**WORK REQUEST**. The output is the lines below from the one with "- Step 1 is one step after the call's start" through the one with "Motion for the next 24", both included, printed exactly and with no other line.

────

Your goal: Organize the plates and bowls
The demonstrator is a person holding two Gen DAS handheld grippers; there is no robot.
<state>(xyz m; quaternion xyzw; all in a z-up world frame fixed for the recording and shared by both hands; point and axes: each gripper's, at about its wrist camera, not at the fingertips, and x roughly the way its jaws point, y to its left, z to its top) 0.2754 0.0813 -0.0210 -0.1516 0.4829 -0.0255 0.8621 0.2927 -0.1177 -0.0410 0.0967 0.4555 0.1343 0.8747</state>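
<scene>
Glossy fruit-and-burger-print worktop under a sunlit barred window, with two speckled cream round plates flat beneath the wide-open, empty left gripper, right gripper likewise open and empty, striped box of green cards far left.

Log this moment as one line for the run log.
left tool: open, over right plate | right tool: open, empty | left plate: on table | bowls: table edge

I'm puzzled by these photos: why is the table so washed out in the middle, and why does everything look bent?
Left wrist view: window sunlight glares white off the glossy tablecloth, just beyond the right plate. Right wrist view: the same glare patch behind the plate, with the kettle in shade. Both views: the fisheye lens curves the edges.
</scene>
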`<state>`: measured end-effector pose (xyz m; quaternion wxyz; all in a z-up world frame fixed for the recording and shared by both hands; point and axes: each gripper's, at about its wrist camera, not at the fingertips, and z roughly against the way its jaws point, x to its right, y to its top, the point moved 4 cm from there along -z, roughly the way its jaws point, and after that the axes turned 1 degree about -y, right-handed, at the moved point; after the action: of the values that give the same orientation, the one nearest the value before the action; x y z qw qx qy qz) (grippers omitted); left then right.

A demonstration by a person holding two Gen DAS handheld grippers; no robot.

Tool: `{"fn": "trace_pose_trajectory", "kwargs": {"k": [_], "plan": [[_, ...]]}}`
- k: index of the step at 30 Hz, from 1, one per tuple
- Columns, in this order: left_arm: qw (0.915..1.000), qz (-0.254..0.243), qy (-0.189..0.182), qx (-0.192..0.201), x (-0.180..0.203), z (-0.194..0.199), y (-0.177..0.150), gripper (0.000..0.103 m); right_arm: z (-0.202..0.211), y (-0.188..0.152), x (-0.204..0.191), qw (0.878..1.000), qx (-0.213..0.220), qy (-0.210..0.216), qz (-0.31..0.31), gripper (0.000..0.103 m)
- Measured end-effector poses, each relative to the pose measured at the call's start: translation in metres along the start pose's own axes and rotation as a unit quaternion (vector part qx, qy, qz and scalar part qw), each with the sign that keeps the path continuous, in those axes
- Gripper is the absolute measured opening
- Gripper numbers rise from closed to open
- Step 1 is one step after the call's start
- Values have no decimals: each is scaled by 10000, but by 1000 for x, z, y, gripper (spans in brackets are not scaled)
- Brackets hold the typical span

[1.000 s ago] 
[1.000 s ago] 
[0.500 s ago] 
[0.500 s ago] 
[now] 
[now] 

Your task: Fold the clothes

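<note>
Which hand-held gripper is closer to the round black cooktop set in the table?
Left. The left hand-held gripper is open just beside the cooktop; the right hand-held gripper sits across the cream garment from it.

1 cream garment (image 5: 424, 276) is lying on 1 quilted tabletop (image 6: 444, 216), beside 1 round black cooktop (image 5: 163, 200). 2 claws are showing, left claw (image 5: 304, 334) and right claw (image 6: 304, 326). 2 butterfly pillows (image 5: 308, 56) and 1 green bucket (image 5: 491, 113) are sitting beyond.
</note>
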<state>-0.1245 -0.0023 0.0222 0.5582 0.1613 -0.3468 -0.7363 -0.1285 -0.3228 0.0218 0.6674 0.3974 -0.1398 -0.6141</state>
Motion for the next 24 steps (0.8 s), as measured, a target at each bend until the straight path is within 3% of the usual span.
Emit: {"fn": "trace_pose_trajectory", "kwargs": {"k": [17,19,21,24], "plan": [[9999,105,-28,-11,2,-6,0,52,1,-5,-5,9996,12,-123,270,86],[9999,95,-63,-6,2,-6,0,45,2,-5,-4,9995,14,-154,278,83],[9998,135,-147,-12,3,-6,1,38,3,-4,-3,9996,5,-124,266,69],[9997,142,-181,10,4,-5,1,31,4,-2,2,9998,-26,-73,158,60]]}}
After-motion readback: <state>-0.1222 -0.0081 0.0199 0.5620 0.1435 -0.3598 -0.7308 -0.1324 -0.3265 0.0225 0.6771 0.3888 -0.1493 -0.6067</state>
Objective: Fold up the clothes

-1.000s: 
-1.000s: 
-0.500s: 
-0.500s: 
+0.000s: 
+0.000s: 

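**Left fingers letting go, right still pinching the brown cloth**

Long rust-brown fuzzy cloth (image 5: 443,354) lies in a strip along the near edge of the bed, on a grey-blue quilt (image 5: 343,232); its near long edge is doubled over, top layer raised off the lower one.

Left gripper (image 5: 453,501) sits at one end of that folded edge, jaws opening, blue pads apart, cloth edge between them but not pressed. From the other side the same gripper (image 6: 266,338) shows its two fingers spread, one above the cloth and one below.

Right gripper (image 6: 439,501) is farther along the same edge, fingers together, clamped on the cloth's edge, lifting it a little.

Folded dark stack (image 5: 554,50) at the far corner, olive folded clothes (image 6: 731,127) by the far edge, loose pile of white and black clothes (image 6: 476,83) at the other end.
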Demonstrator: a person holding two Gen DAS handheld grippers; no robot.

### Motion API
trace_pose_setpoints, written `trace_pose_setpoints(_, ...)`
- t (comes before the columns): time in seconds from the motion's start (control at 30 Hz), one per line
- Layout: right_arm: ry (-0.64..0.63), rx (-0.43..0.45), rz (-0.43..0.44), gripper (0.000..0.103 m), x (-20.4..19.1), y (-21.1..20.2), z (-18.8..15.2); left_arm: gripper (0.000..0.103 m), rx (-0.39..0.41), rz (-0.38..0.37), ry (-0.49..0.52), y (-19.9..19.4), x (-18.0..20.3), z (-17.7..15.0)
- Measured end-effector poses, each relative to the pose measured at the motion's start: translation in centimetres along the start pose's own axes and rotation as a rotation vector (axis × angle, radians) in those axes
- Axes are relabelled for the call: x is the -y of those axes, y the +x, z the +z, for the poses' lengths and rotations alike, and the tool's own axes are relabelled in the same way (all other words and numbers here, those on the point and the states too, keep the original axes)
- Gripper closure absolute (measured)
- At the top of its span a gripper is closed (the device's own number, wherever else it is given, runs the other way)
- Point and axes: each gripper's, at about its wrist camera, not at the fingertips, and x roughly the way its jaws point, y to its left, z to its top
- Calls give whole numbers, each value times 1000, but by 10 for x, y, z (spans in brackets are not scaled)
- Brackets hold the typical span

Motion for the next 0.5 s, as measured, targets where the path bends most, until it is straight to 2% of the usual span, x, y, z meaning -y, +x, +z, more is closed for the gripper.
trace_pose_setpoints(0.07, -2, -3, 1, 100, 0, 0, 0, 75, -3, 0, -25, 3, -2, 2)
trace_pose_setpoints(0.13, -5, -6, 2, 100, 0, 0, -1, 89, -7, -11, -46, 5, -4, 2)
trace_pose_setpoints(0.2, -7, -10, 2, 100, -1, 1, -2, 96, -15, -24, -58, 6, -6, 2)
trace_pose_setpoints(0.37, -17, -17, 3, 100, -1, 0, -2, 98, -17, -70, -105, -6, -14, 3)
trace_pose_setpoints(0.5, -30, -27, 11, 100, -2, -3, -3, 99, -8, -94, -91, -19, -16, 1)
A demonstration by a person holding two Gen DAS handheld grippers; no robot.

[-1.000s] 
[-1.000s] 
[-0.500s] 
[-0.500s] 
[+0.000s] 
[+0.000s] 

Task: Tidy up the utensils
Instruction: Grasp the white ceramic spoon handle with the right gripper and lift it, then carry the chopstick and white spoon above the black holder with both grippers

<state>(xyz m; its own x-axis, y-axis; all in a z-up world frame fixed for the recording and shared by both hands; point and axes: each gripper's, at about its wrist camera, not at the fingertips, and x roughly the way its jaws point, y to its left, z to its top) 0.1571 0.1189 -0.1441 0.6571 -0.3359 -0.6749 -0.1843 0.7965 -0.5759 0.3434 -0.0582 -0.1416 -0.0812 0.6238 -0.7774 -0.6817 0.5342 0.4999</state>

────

**WRITTEN SOLUTION**.
- Step 1 is one step after the call's start
- Values have no decimals: each is scaled by 10000, but by 1000 for x, z, y, gripper (spans in brackets are not scaled)
- Brackets hold the typical span

[1.000 s ago] 
[1.000 s ago] 
[0.500 s ago] 
[0.500 s ago] 
[now] 
[now] 

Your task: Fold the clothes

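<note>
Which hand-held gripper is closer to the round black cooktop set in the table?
Left. The left hand-held gripper is open just beside the cooktop; the right hand-held gripper sits across the cream garment from it.

1 cream garment (image 5: 424, 276) is lying on 1 quilted tabletop (image 6: 444, 216), beside 1 round black cooktop (image 5: 163, 200). 2 claws are showing, left claw (image 5: 304, 334) and right claw (image 6: 304, 326). 2 butterfly pillows (image 5: 308, 56) and 1 green bucket (image 5: 491, 113) are sitting beyond.
</note>
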<state>-0.1245 -0.0023 0.0222 0.5582 0.1613 -0.3468 -0.7363 -0.1285 -0.3228 0.0218 0.6674 0.3974 -0.1398 -0.6141</state>
Motion for the next 24 steps (0.8 s), as measured, a target at each bend until the straight path is within 3% of the usual span.

Work on the exercise is now concluded.